Find and copy each line of the listing below that has the word "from" in it.

****

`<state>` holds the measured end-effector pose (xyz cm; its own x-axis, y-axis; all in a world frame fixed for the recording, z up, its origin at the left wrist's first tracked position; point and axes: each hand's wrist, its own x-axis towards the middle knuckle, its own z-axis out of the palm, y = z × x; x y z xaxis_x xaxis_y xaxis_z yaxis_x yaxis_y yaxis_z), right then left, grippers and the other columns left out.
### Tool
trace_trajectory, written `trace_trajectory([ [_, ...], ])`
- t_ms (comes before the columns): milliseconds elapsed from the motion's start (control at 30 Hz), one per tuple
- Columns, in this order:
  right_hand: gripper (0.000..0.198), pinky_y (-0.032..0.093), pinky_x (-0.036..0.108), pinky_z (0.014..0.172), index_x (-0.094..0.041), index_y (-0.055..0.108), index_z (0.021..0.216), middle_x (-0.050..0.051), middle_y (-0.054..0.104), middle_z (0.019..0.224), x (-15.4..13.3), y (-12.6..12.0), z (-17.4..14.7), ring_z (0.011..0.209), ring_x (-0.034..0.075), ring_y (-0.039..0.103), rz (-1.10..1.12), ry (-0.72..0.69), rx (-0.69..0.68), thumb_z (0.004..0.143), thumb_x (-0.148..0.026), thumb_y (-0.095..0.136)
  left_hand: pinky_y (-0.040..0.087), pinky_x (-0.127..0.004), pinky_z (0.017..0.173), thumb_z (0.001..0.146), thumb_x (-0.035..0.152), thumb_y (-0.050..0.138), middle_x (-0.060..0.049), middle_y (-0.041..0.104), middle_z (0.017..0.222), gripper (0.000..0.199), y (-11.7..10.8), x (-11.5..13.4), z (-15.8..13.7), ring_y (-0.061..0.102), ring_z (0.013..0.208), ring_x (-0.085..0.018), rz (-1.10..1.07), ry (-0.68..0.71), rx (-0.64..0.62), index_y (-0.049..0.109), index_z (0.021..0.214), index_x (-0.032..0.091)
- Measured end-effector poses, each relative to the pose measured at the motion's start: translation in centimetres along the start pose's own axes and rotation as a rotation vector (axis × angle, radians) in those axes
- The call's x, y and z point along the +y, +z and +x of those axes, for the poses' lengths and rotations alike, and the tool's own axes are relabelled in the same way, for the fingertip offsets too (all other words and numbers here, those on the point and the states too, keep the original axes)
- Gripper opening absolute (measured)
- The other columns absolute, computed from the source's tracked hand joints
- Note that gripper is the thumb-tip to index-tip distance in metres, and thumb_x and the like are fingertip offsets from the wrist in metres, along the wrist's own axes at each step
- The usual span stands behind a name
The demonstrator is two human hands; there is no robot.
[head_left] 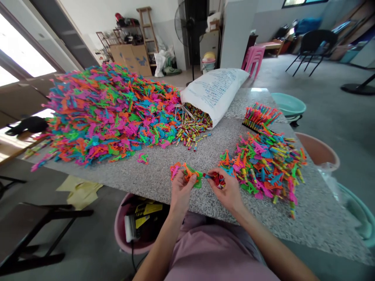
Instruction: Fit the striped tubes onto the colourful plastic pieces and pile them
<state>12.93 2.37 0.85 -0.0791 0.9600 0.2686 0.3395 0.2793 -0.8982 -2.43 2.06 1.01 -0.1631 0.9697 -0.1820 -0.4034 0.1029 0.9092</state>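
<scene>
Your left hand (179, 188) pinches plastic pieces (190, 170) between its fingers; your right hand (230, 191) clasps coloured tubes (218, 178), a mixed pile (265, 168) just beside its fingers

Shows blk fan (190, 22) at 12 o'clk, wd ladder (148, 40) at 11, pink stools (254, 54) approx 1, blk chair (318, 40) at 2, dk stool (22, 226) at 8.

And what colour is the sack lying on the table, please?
The sack is white with bluish print, as the head view shows.
</scene>
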Motion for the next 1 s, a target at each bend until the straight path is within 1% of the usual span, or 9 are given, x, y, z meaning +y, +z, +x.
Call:
trace_trajectory([
  [233, 0.015, 0.053, 0.030, 0.071, -0.021, 0.061, 0.099, 0.005, 0.070, 0.088, 0.9, -1.0, -1.2, 0.077, 0.019, 0.067, -0.141, -0.105, -0.018, 0.086, -0.023, 0.054, 0.047, -0.019, 0.067, 0.071, 0.032, 0.075, 0.002, 0.064, 0.078, 0.028, 2.0, -2.2, -0.4, 0.059, 0.068, -0.008, -0.045, -0.043, -0.043, 0.057, 0.087, 0.017],
  [367, 0.021, 0.053, 0.028, 0.065, -0.020, 0.062, 0.101, 0.005, 0.071, 0.089, 3.2, -4.5, -1.2, 0.072, 0.019, 0.067, -0.224, -0.021, 0.185, 0.086, -0.034, 0.057, 0.050, -0.031, 0.078, 0.071, 0.038, 0.074, -0.008, 0.065, 0.096, 0.043, 0.2, -3.1, 2.0, 0.062, 0.087, -0.019, 0.336, -0.009, -0.178, 0.056, 0.105, 0.018],
  [433, 0.028, 0.051, 0.029, 0.059, -0.020, 0.063, 0.102, 0.006, 0.071, 0.085, 4.7, -7.1, -0.4, 0.062, 0.019, 0.065, -0.355, 0.031, 0.347, 0.085, -0.041, 0.058, 0.048, -0.039, 0.084, 0.070, 0.036, 0.074, -0.015, 0.061, 0.109, 0.052, -2.3, -2.9, 4.1, 0.059, 0.100, -0.026, 0.724, 0.090, -0.028, 0.054, 0.113, 0.015],
  [500, 0.033, 0.049, 0.032, 0.059, -0.019, 0.064, 0.104, 0.005, 0.070, 0.078, 5.9, -9.2, 0.6, 0.056, 0.020, 0.063, -0.471, 0.039, 0.416, 0.084, -0.045, 0.058, 0.042, -0.049, 0.092, 0.075, 0.036, 0.069, -0.022, 0.055, 0.118, 0.047, -5.1, -2.6, 5.9, 0.052, 0.114, -0.035, 1.134, 0.182, 0.292, 0.056, 0.113, 0.011],
  [600, 0.033, 0.050, 0.036, 0.067, -0.019, 0.063, 0.102, 0.007, 0.070, 0.082, 6.4, -9.4, 1.5, 0.065, 0.022, 0.064, -0.415, 0.021, 0.484, 0.083, -0.046, 0.058, 0.038, -0.058, 0.090, 0.078, 0.034, 0.062, -0.027, 0.053, 0.116, 0.035, -7.9, -2.7, 7.4, 0.048, 0.116, -0.043, 1.422, 0.116, 0.495, 0.060, 0.102, 0.008],
  [700, 0.033, 0.051, 0.034, 0.063, -0.021, 0.060, 0.100, 0.005, 0.068, 0.080, 5.4, -6.3, 1.4, 0.065, 0.020, 0.063, -0.004, 0.137, 0.436, 0.080, -0.046, 0.063, 0.042, -0.048, 0.085, 0.083, 0.029, 0.055, -0.019, 0.061, 0.101, 0.021, -8.2, -3.5, 7.0, 0.057, 0.102, -0.034, 1.382, 0.109, 0.372, 0.059, 0.094, 0.011],
  [800, 0.040, 0.047, 0.029, 0.050, -0.021, 0.058, 0.100, -0.001, 0.062, 0.064, 4.2, -2.3, 0.9, 0.051, 0.016, 0.056, 0.384, 0.347, 0.169, 0.071, -0.046, 0.071, 0.046, -0.033, 0.073, 0.082, 0.030, 0.058, -0.005, 0.063, 0.078, 0.020, -6.9, -4.2, 5.4, 0.062, 0.076, -0.022, 1.218, 0.127, 0.126, 0.056, 0.096, 0.016],
  [900, 0.037, 0.048, 0.028, 0.053, -0.020, 0.061, 0.088, 0.000, 0.063, 0.067, 3.3, 0.3, 1.0, 0.054, 0.015, 0.056, 0.500, 0.406, 0.043, 0.063, -0.042, 0.078, 0.044, -0.026, 0.060, 0.081, 0.038, 0.060, 0.002, 0.059, 0.068, 0.027, -5.3, -3.6, 3.3, 0.057, 0.058, -0.015, 0.913, 0.090, -0.210, 0.054, 0.100, 0.018],
  [1000, 0.031, 0.049, 0.029, 0.059, -0.020, 0.063, 0.085, 0.002, 0.066, 0.078, 3.0, 1.0, 1.6, 0.064, 0.016, 0.058, 0.520, 0.342, 0.098, 0.065, -0.039, 0.076, 0.041, -0.024, 0.059, 0.082, 0.042, 0.059, 0.002, 0.057, 0.069, 0.024, -4.1, -2.1, 1.5, 0.054, 0.060, -0.013, 0.867, 0.120, -0.393, 0.058, 0.087, 0.018],
])
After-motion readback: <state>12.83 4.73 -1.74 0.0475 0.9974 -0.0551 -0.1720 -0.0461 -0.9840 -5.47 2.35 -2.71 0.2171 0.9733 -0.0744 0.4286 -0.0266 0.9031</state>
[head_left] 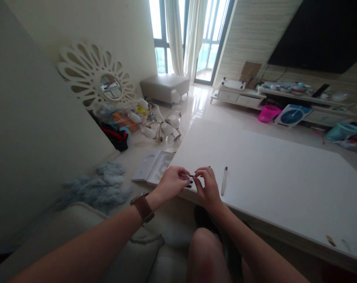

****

#### [Task solution]
- t_ms (comes before the columns): milliseconds elapsed from the motion's start (control at 30 Hz), one per tuple
- The other columns absolute, computed from the source's tracked hand joints
- Note that gripper is the thumb-tip to index-tip distance in metres, and thumb_x and the like are fingertip offsets from the wrist in metres, along the wrist's own axes at each step

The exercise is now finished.